Stay in travel mode for a second. Imagine that you’re running late for a flight and have a choice between digging up itinerary details from the depths of Gmail, or accessing them quickly via a channel that’s already open. As a customer, it’s very hard to go back to frustrating, pinch-to-zoom airline experiences from here. Or to an app that takes up space but which I might use 2-3 times a year. No thanks – I’ll take the WhatsApp boarding pass, please. Or the Bangkok taxi. Or maybe even summon both via WeChat.

LINE themselves state that mobile users in Asia download an average 32 apps per smartphone, yet only use three-to-five regularly. Which side of the divide would you rather be present in?

Where are we today?

The concept of web chat is hardly new, and if an agent can solve tickets via Facebook or Twitter DMs, then channels like WhatsApp or WeChat present little change to workflow.

Bigger challenges are around logistics: increased volume of queries, sufficient manpower to address them and procuring the technology to integrate messaging channels into existing agent workspaces or contact centres. These are hurdles, yes, but are also very surmountable for an organisation already managing customers via social media. Spare a thought then for the brands – of which there is a significant majority – that already lag behind in customer service.

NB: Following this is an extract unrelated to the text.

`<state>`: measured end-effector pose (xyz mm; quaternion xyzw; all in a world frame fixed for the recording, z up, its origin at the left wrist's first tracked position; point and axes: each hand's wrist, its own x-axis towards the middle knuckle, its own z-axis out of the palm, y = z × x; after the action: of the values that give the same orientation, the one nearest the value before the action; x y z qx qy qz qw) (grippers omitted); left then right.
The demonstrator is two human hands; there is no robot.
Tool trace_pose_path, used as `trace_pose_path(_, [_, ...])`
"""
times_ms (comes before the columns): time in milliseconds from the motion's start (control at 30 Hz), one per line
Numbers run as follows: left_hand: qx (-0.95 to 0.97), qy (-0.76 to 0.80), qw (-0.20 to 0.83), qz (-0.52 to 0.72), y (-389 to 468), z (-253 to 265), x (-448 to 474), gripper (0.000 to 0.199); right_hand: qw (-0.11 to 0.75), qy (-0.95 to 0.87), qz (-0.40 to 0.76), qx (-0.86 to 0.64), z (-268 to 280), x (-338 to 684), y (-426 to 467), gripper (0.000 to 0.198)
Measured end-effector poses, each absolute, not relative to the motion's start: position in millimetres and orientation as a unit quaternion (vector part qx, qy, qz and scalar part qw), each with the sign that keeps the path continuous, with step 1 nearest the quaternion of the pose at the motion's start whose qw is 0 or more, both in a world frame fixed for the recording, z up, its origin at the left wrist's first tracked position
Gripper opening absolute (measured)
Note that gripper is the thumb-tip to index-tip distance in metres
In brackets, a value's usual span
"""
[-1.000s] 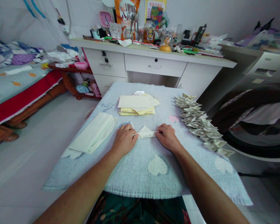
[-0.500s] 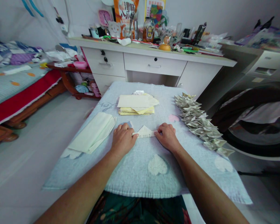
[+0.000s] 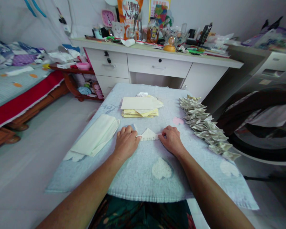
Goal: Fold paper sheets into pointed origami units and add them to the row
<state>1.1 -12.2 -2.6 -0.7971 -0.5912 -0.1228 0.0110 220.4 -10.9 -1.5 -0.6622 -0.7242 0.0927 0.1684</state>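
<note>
A small folded piece of paper (image 3: 148, 135) with a pointed top and a straight strip along its bottom lies on the cloth-covered table (image 3: 135, 178). My left hand (image 3: 127, 140) pinches its left end between thumb and fingers. At the right end, my right hand (image 3: 171, 139) is closed on the strip with its fingers curled. Left of my left hand lies a larger pale folded sheet bundle (image 3: 95, 135). Beyond both hands sits a stack of cream and yellow paper (image 3: 139, 105). To the right runs a row of folded paper boats (image 3: 202, 125) nested together.
A white desk (image 3: 158, 65) stands behind the table, crowded with a jar (image 3: 153, 31), a pink clock (image 3: 108, 18) and other items. On the right is a washing machine (image 3: 262, 117) with cloth in its open-looking drum. A bed (image 3: 26, 86) and a low wooden stand (image 3: 70, 83) are at left.
The whole view has shifted very slightly. Both hands keep the same hold on the folded paper, with no visible change in it.
</note>
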Motion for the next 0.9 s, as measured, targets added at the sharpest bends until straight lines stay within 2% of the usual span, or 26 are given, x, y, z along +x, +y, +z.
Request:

Among brands that deliver old-fashioned customer service at scale and remain reticent about social media, one of the oft-cited reasons for holding back is privacy – which is no doubt an all-important concern but also the sort of legal maelstrom through which pragmatic brands simply find a way past. Again, think of the competition. Someone will figure it out and launch a far superior service experience; and when that happens your customers sure as heck won’t hold the line on your 1800 number forever. Privacy will be a focus, and indeed WhatsApp’s own language singles this out: the word ‘secure’ is repeatedly mentioned in the communication we have seen so far.

You Snooze, you lose?

Managing and surpassing customer expectations is one of the next great competitive advantages. And while the types of high-stakes scenarios described here are relatively geared towards large-scale organisations, the benefits of better customer service will without a doubt be a reason for customers to love you or leave you. In this respect, platforms or tools such as WhatsApp for Business are simply means to an end. I’m sure there’s a statistic about millennial brand loyalty to be referenced here, but I needn’t go down that rabbit hole. The future is instant, and it’s already here.